X Train: (32940, 76)
X Test: (8236, 76)
Y Train: (32940,)
Y Test: (8236,)


In [21]:
# Logistic Regression
from sklearn.linear_model import LogisticRegression

lr = LogisticRegression(random_state=42,
                        class_weight='balanced',
                        max_iter=10000)

# Define the Stratified K-Fold cross-validator
stratified_kfold = StratifiedKFold(n_splits=5, shuffle=True, random_state=42)


scores = cross_val_score(lr,
                         X_train, y_train, 
                         cv=stratified_kfold, 
                         scoring='roc_auc')

print(f"CV ROC AUC Score: {np.mean(scores):.3f} +/- {np.std(scores):.3f}")

CV ROC AUC Score: 0.817 +/- 0.008


## Insights and Justifications:

### Rationale for chosen features.

The chosen features were derived through a methodical process aimed at uncovering and leveraging the inherent relationships within the data:

- **Interaction Terms**: Interaction terms were created between pairs of categorical variables where one level of a variable was highly correlated with a level of another. A custom function, `categorical_levels_corr()`, was developed during the data exploration phase to identify possible interactions among pairs of features. This function uses a threshold parameter to determine significant relationships, and a threshold of 3.99 was chosen to decide which interactions to include as new features. This approach helps to capture the combined effect of these categories on the target variable, which might not be evident when considering the individual variables separately.

- **Binning Continuous Features**: Continuous features were binned into categorical ones to reduce the impact of outliers and to allow the model to better capture non-linear relationships. This also helps in simplifying the model, making it more interpretable and robust.

- **L1 Regularization**: After generating a large number of features (167), and One Hot Encoding categorical features (total features became 228), L1 regularization was applied to select the most important features by shrinking less important feature coefficients to zero. This not only helped in reducing the dimensionality of the model but also in focusing on the features that contribute the most to model accuracy.

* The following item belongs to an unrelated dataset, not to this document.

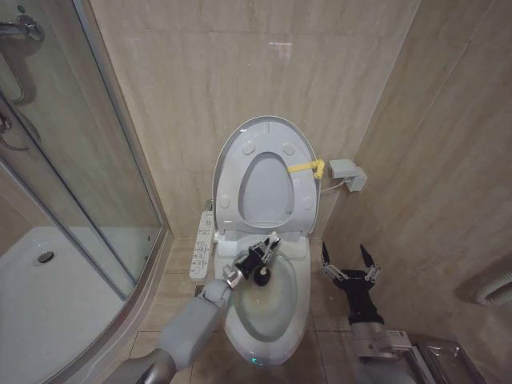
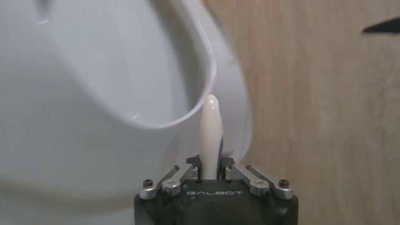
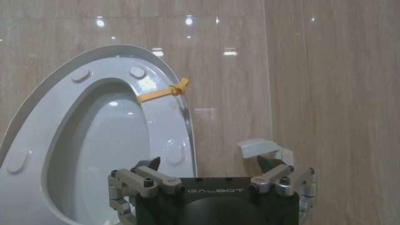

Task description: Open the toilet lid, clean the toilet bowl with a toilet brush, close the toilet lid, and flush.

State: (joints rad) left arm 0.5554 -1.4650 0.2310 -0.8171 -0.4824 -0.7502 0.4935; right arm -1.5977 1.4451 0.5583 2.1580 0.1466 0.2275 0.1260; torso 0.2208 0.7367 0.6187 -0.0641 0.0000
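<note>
Left tool (image 1: 262, 258) pinched on the thin white handle of the toilet brush (image 1: 262, 277), low over the rear of the toilet bowl (image 1: 264, 320). In the left wrist view, left tool (image 2: 211, 169) pressed against both sides of the toilet brush (image 2: 211, 133), handle end poking out beyond the fingers. Right tool (image 1: 344, 260) spread wide and empty, parked beside the bowl near the wall; same spread stance for the right tool (image 3: 209, 165) in its own wrist view.

Toilet lid (image 1: 264, 188) upright against the wall, yellow strap (image 1: 306, 169) at its edge.

Risks, as a judgement:
- Slender smooth handle in a narrow pinch: likely to swivel or slip under scrubbing pressure.
- Raised lid close behind the left tool: could be knocked forward by a high stroke.
- Button panel (image 1: 204, 240) just beside the bowl: could be bumped by the forearm.

Containers: bowl holds the dark bristle head near its back wall, inside faintly yellowish. Shower tray (image 1: 80, 280) well apart, with a drain.
</note>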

- **Removal of Duration**: The duration feature was removed during this phase due to the following note provided in the data description:

    “duration: last contact duration, in seconds (numeric). Important note: this attribute highly affects the output target (e.g., if duration=0 then y="no"). Yet, the duration is not known before a call is performed. Also, after the end of the call y is obviously known. Thus, this input should only be included for benchmark purposes and should be discarded if the intention is to have a realistic predictive model.”

    Including duration in the model results in an unrealistically high ROC AUC score, as it directly correlates with the outcome and is not available before making a prediction. Therefore, it was discarded to ensure the development of a realistic predictive model.

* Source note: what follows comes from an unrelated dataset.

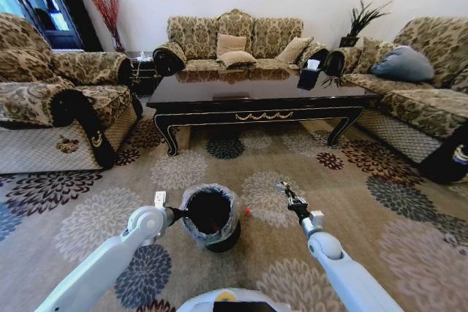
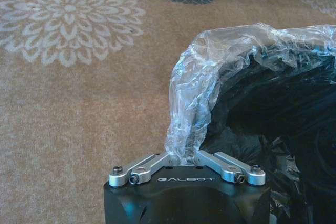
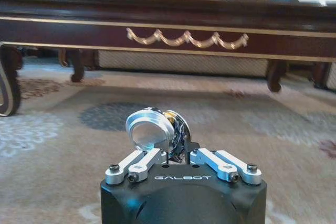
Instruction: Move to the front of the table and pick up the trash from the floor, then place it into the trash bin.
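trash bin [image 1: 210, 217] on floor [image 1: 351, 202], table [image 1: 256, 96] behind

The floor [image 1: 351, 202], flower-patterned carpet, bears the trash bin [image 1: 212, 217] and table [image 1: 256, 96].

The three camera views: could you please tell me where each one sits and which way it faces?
Head view: high on the robot, looking down at the carpet, bin and table; both arms show.
Left wrist view: beside the bin's rim; left gripper pinches the bag.
Right wrist view: low, facing the table; right gripper holds a silvery round piece.
Head and left wrist views share the bin.
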Available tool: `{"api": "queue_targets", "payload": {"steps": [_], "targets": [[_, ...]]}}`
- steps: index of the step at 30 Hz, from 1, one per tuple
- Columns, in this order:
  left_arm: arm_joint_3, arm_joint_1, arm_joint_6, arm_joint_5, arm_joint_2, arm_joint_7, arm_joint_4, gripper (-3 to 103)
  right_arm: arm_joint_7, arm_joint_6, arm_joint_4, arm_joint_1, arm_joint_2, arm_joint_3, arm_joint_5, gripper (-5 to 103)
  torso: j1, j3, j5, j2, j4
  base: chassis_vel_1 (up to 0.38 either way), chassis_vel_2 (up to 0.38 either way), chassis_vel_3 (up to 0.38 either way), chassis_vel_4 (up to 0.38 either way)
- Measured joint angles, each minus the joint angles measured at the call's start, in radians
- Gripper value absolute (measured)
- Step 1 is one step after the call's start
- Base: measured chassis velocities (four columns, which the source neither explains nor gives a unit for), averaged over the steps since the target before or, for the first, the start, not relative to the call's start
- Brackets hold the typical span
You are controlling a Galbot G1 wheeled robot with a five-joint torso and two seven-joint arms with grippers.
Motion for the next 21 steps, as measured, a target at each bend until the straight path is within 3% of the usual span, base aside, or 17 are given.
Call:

### Impact of new features on model performance.

The introduction of new features through interaction terms and binning, followed by feature selection using L1 regularization, had a significant positive impact on model performance. Before feature engineering, the average ROC AUC score was 0.791, indicating that the model had some ability to distinguish between classes but was not optimal. After feature engineering and regularization, the ROC AUC score improved to 0.817. This improvement suggests that the engineered features helped the model capture more relevant patterns in the data, thereby improving its predictive accuracy, especially in the presence of class imbalance.